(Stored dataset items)
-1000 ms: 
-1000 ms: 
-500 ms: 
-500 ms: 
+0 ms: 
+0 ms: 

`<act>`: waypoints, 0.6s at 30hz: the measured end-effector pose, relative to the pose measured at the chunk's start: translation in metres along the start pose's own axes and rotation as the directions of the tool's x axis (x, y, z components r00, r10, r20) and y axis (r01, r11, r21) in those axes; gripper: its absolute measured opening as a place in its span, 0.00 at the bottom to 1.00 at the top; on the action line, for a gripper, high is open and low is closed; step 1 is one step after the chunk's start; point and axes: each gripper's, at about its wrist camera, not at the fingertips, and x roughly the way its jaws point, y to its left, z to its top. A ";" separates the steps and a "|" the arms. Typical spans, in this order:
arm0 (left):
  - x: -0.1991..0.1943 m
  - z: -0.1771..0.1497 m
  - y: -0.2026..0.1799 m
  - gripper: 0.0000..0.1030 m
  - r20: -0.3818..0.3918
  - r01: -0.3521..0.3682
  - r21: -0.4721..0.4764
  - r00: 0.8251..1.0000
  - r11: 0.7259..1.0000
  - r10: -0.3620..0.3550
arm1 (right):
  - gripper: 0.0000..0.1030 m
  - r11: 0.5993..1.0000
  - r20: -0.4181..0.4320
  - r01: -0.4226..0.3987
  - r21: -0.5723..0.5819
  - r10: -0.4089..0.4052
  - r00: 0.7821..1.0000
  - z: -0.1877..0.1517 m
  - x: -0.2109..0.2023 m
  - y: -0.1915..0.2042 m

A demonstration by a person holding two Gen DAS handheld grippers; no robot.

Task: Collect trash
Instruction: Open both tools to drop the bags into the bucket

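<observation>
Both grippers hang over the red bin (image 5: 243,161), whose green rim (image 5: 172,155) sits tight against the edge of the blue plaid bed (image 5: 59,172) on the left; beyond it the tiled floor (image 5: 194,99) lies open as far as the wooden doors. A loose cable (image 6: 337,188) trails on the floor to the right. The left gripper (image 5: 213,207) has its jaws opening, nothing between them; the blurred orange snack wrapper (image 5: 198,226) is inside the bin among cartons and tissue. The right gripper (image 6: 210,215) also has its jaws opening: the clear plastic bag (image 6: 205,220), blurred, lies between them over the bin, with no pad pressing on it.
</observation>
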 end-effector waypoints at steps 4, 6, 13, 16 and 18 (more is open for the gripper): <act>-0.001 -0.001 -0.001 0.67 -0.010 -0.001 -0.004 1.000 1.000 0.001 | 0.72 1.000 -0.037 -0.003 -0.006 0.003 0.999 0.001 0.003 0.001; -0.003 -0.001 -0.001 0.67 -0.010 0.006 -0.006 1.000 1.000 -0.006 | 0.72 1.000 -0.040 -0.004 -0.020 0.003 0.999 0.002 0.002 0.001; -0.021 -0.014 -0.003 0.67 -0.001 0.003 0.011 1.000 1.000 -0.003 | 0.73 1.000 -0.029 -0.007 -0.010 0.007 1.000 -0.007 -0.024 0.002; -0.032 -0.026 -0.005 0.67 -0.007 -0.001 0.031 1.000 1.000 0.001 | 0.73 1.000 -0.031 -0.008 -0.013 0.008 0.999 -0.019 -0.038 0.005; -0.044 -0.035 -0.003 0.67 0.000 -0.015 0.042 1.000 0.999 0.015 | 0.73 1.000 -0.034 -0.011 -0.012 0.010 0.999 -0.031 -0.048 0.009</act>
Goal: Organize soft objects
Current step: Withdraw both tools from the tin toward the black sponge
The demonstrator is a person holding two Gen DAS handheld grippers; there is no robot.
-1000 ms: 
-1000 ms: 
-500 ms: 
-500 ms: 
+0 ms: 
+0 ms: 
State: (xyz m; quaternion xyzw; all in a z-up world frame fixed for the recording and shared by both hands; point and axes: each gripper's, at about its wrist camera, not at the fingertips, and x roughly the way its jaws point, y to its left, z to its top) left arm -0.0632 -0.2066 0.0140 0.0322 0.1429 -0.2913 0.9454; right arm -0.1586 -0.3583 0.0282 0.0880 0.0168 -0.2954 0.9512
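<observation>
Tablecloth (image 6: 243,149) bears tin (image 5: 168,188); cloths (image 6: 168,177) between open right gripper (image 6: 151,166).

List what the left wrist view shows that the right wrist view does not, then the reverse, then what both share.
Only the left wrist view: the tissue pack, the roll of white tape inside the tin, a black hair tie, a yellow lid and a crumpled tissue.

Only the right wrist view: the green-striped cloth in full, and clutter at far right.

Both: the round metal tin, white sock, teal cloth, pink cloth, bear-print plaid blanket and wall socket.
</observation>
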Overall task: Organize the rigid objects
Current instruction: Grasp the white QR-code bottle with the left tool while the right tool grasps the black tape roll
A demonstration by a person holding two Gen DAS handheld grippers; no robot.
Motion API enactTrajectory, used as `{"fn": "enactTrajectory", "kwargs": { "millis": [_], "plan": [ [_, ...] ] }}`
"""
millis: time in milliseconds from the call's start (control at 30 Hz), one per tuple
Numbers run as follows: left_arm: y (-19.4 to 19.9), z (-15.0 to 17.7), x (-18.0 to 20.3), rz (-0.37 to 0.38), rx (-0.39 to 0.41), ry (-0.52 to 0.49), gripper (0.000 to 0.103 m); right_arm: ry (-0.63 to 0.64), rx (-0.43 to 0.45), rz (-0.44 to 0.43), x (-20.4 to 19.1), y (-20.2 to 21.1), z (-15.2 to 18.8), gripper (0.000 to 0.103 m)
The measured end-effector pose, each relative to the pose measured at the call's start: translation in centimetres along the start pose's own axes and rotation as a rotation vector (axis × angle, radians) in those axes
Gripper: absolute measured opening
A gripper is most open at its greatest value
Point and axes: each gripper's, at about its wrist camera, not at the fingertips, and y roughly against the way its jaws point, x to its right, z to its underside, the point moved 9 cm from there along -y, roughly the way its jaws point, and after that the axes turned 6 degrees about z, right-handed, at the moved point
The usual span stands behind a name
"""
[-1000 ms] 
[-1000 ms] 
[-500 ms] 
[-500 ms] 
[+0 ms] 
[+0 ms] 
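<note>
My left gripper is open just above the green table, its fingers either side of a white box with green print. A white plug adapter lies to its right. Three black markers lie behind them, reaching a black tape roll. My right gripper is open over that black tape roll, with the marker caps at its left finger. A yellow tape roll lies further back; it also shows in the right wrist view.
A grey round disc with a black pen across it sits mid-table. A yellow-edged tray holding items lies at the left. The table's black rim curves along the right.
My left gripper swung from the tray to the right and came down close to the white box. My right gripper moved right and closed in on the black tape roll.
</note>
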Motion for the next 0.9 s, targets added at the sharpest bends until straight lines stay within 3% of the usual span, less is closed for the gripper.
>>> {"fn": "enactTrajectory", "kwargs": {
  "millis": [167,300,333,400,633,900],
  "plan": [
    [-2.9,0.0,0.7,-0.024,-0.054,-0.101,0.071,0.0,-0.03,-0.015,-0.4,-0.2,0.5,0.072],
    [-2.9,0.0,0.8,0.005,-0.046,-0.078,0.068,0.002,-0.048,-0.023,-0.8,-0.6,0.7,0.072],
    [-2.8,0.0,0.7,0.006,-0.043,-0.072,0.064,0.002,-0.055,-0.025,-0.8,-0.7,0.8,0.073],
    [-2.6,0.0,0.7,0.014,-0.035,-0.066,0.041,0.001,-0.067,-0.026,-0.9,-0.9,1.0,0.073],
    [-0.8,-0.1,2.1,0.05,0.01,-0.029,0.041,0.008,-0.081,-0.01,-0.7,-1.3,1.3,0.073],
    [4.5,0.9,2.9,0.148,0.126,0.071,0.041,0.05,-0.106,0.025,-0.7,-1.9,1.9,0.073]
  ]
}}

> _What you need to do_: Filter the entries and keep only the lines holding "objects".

> _Solution for this problem_:
Goal: Organize soft objects
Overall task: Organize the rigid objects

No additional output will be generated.